**TO DO**:
Every line of the listing that contains the word "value" is to be copied out.

**PROVIDED MATERIAL**:
+--

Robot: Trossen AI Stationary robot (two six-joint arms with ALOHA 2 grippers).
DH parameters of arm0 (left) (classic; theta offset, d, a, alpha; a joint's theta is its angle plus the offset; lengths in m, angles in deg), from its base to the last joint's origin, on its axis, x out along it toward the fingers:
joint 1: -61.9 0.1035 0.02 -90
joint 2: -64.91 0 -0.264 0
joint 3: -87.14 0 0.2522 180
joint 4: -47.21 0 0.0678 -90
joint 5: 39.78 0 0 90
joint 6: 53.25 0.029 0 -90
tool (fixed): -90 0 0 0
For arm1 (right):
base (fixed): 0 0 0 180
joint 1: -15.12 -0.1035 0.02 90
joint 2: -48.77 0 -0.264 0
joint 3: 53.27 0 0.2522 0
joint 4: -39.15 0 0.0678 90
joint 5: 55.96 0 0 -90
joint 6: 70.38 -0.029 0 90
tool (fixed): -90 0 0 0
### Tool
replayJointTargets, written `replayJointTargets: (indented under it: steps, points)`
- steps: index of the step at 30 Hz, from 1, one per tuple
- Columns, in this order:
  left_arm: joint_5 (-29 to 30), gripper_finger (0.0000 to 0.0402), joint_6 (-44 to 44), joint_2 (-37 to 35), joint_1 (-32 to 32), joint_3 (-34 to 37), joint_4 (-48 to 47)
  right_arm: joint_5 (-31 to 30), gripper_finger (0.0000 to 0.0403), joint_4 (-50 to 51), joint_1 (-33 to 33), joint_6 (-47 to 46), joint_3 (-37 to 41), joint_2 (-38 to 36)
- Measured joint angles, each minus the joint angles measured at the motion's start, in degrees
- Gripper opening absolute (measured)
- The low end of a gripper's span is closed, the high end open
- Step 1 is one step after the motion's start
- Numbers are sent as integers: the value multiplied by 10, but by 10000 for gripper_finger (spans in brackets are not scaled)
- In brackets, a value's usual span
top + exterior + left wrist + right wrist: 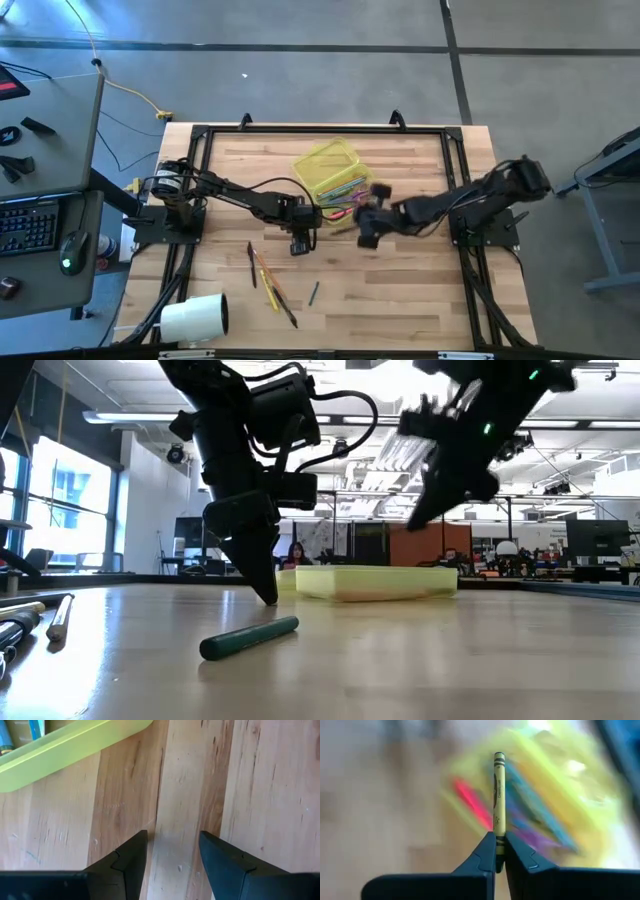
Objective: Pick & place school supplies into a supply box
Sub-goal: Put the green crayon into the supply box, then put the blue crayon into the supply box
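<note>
Clamping a yellow crayon (499,795) by its lower end, the right gripper (499,851) has its jaws pressed nearly together around the thin stick, which stands straight out beyond the fingertips with its flat tip farthest from the wrist. Seen from above, that right gripper (368,218) hangs over the wooden desk (420,290) just beside the near edge of the supply box (330,170), a translucent yellow-green case lying open in the desk's far middle with several coloured supplies already inside its lower half. Behind the crayon the right wrist view shows a blur of yellow-green, pink, blue and purple, too smeared to tell apart. The left gripper (300,240) sits just beside the box's left near corner, pointing down at the desk; its jaws stand wide apart and hold nothing, with bare wood planks between the two dark fingers (127,862) and a corner of the box's rim (65,745) showing beyond them. From table height its tip (262,585) reaches right down to the desk surface, while the right arm is raised above the box (375,582). More supplies lie loose on the near part of the desk: a green marker (250,638) on its own, which from above is a short dark stick (313,292), and a cluster of pencils and pens (268,282) to its left, some black, some yellow and orange, crossing one another. A big white roll (195,318) lies at the near left corner.
</note>
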Motion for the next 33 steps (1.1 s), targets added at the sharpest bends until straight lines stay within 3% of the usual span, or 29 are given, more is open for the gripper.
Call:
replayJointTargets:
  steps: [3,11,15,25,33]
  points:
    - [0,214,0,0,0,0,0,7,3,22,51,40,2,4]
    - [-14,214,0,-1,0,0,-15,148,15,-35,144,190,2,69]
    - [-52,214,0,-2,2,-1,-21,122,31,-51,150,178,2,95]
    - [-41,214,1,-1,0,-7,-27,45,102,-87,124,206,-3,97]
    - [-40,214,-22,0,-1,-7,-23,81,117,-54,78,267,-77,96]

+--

**RESPONSE TO THIS EXERCISE**:
- Numbers are sent as integers: the value multiplied by 10, but by 10000 for gripper_finger (spans in brackets are not scaled)
- In brackets, a value's usual span

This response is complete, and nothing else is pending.